You can verify the Matlab example (edit commdoc_rrc) from the
Communication Toolbox that I used as reference to implement my script.
thanks
Horacio
Reply by ●July 24, 20072007-07-24
On Jul 24, 4:52 am, "ryujin_ssdt" <hsan...@gmail.com> wrote:
> I read that the spectrum of a baseband BPSK signal, if the symbols are
> equiproblables and uncorrelated, is the same as the spectrum of the
> shaping pulse used.
>
> I tried a small simulation to visualize this but I think I am missing
> something. I use a Raised Cosine filter (following matlabs own examples)
> for pulse shaping a random generated BPSK signal.
>
> I plot the theorical spectrum of the raised cosine (taken from Proakis
> book) and the simulated spectrum of the random BPSK signal using matlab's
> periodogram method and by direct FFT method.
>
> So far the simulated graphs have nothing similar to the theory.
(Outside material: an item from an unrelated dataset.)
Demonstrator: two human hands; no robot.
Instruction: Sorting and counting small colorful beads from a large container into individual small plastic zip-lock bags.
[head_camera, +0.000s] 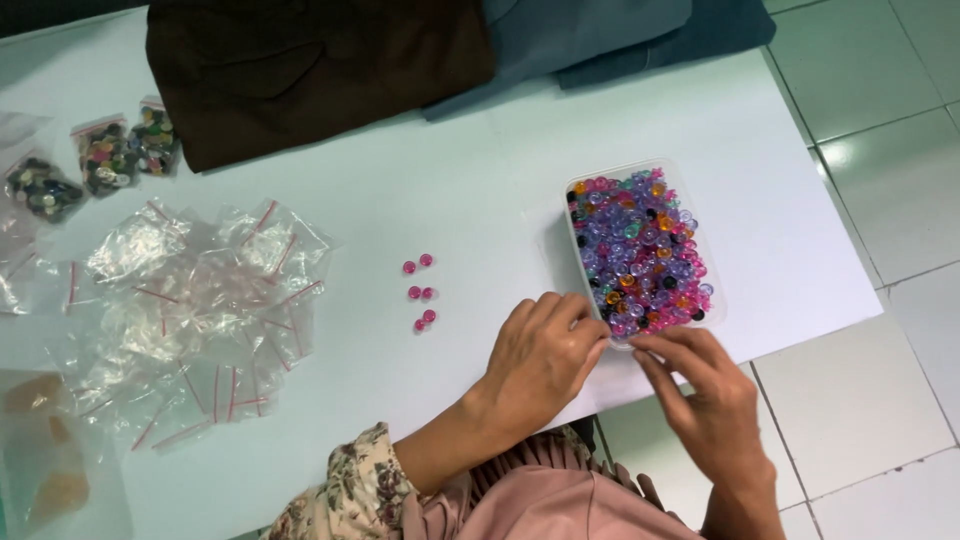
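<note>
Both hands (620, 365) at bead tray (585, 265); pink beads (421, 291), empty bags (200, 300) nearby.

Left arm wears a floral sleeve (345, 495), cream with dark blooms; pleated pink cloth (540, 490) drapes below, both hands bare.

Empty zip bags (200, 310) heaped left; filled button bags (105, 155) beyond; folded brown cloth (310, 65), blue cloth (590, 30).
</note>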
Increasing
> the number of samples (more randomness) seems to slowly approximate to the
> theory but still even for 3e4 points the simulated results are far from
> the theorical one.
>
> Any thoughts on these results? surely I am doing something wrong or
> missing an important concept.
>
> %%%%%%%%%%%%%%%%%%%%%%%%%%%%%%%%%%%%%%%%%%%%%%%%%%%%%%%%%
> % BPSK PSD estimation test
> %%%%%%%%%%%%%%%%%%%%%%%%%%%%%%%%%%%%%%%%%%%%%%%%%%%%%%%%%
> clear; clc;
>
> M = 2; % Alphabet Size
> k = log2(M); % Number of Bits per symbol
> fs = 1; % Sampling frequency
> T = 1/fs; % Sampling period
> t = [0:T:100]; % time vector
> nsamp = 5; % Oversampling rate
> fftlength = 2^nextpow2(length(t)); % FFT length
> ebno = 5; % Eb/No
>
> % Initialize the root-raised cosine (Pulse Shaping Filter)
> filtorder = 20; % Filter order
> delay = filtorder/(nsamp*2); % Group delay (# of input samples)
> rolloff = 0.5; % Rolloff factor of filter
>
> % Create a square root raised cosine filter.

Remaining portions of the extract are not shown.